Reputation: 7323
How can I know if a file is a binary file?
For example, a compiled C file is a binary file.
I want to read all files from some directory, but I want to ignore binary files.
Upvotes: 72
Views: 92171
Reputation: 11243
I use
! grep -qI . "$path"
Only drawback I can see is that it will consider an empty file binary but then again, who decides if that is wrong?

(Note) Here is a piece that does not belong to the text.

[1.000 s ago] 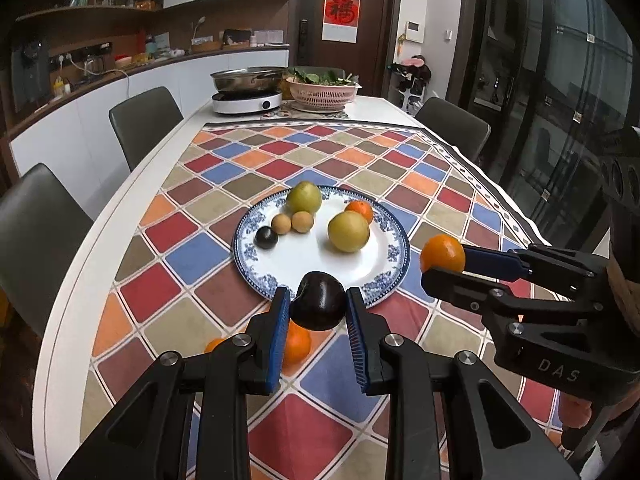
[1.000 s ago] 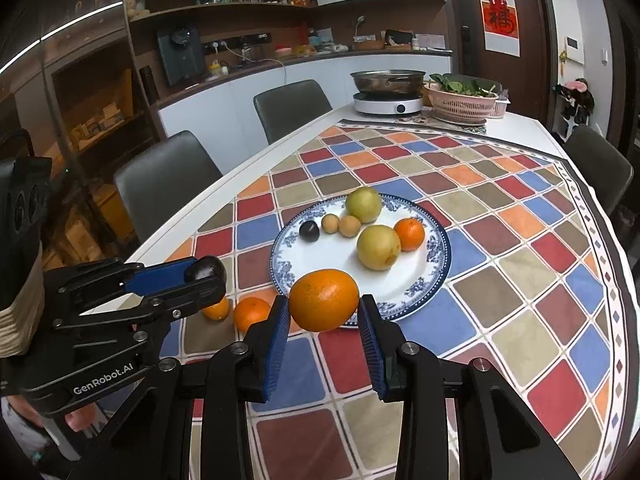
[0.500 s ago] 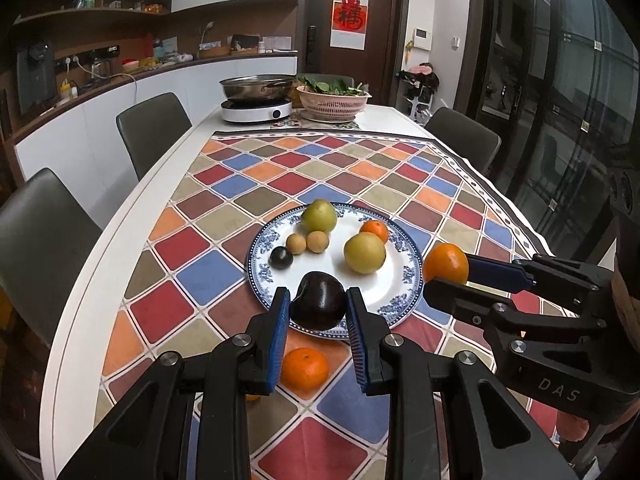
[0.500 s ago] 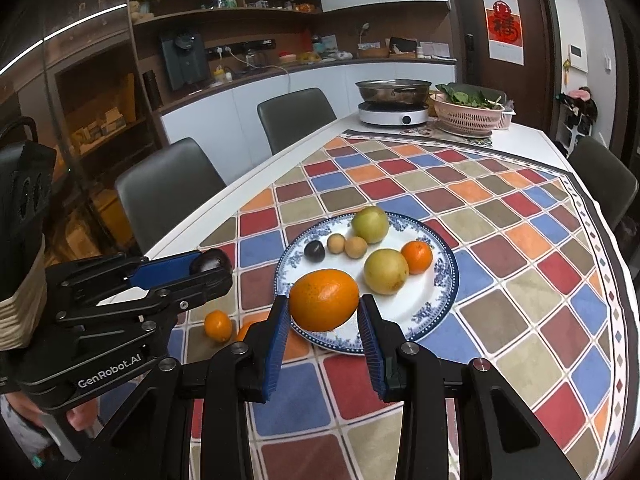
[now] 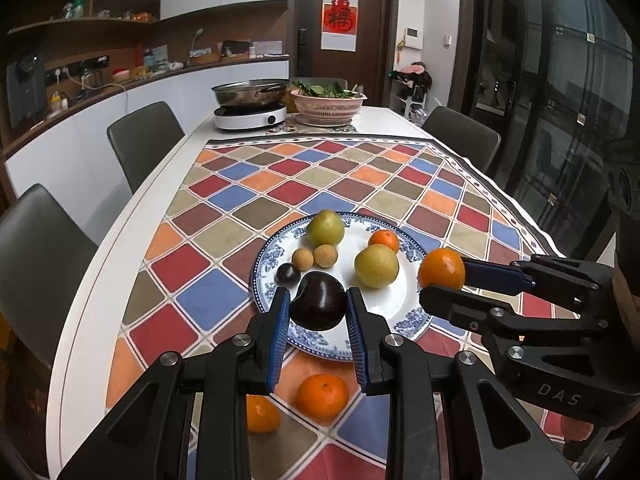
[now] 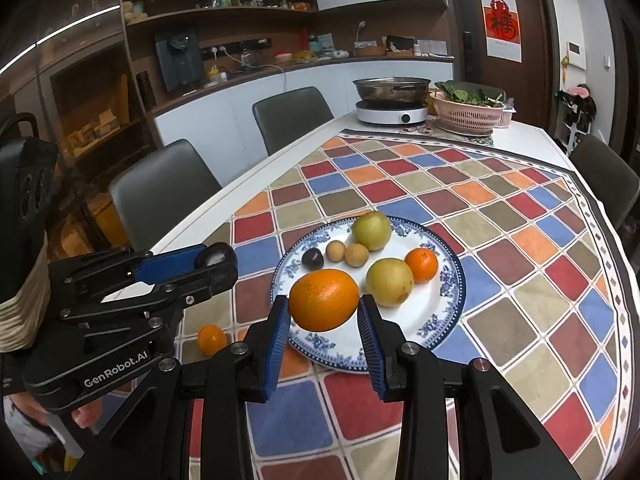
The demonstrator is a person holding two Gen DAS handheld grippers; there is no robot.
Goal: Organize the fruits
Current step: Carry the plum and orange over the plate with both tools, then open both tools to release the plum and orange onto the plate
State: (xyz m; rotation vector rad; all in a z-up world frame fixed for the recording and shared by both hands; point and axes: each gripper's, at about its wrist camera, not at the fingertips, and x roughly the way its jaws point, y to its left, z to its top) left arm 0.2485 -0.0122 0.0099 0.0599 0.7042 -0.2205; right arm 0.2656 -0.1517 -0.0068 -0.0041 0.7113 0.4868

EDIT based on @mgutt's suggestion:
In some contexts the file could be huge so depending on what you need to do it might be safer and sufficient to read only part of the file:
head -c 1024 "$path" | grep -qI .
Keep in mind though, that you will need to choose the size wisely; 1024 bytes of text plus a null byte is still a binary file.
Upvotes: 17
Reputation: 7327
Perhaps this would suffice ..
if ! file /path/to/file | grep -iq ASCII ; then
echo "Binary"
fi
if file /path/to/file | grep -iq ASCII ; then
echo "Text file"
fi
Upvotes: 0
Reputation: 48804
Going off Bach's suggestion, I think --mime-encoding
is the best flag to get something reliable from file
.
file --mime-encoding [FILES ...] | grep -v '\bbinary$'
will print the files that file
believes have a non-binary encoding. You can pipe this output through cut -d: -f1
to trim the : encoding
if you just want the filenames.
Caveat: as @yugr reports below .doc
files report an encoding of application/mswordbinary
. This looks to me like a bug - the mime type is erroneously being concatenated with the encoding.
$ for flag in --mime --mime-type --mime-encoding; do
echo "$flag"
file "$flag" /tmp/example.{doc{,x},png,txt}
done
--mime
/tmp/example.doc: application/msword; charset=binary
/tmp/example.docx: application/vnd.openxmlformats-officedocument.wordprocessingml.document; charset=binary
/tmp/example.png: image/png; charset=binary
/tmp/example.txt: text/plain; charset=us-ascii
--mime-type
/tmp/example.doc: application/msword
/tmp/example.docx: application/vnd.openxmlformats-officedocument.wordprocessingml.document
/tmp/example.png: image/png
/tmp/example.txt: text/plain
--mime-encoding
/tmp/example.doc: application/mswordbinary
/tmp/example.docx: binary
/tmp/example.png: binary
/tmp/example.txt: us-ascii
Upvotes: 6
Reputation: 166379
grep
Assuming binary means file containing non-printable characters (excluding blank characters such as spaces, tabs or new line characters), this may work (both BSD and GNU):
$ grep '[^[:print:][:blank:]]' file && echo Binary || echo Text
Note: GNU grep
will report file containing only NULL characters as text, but it would work correctly on BSD version.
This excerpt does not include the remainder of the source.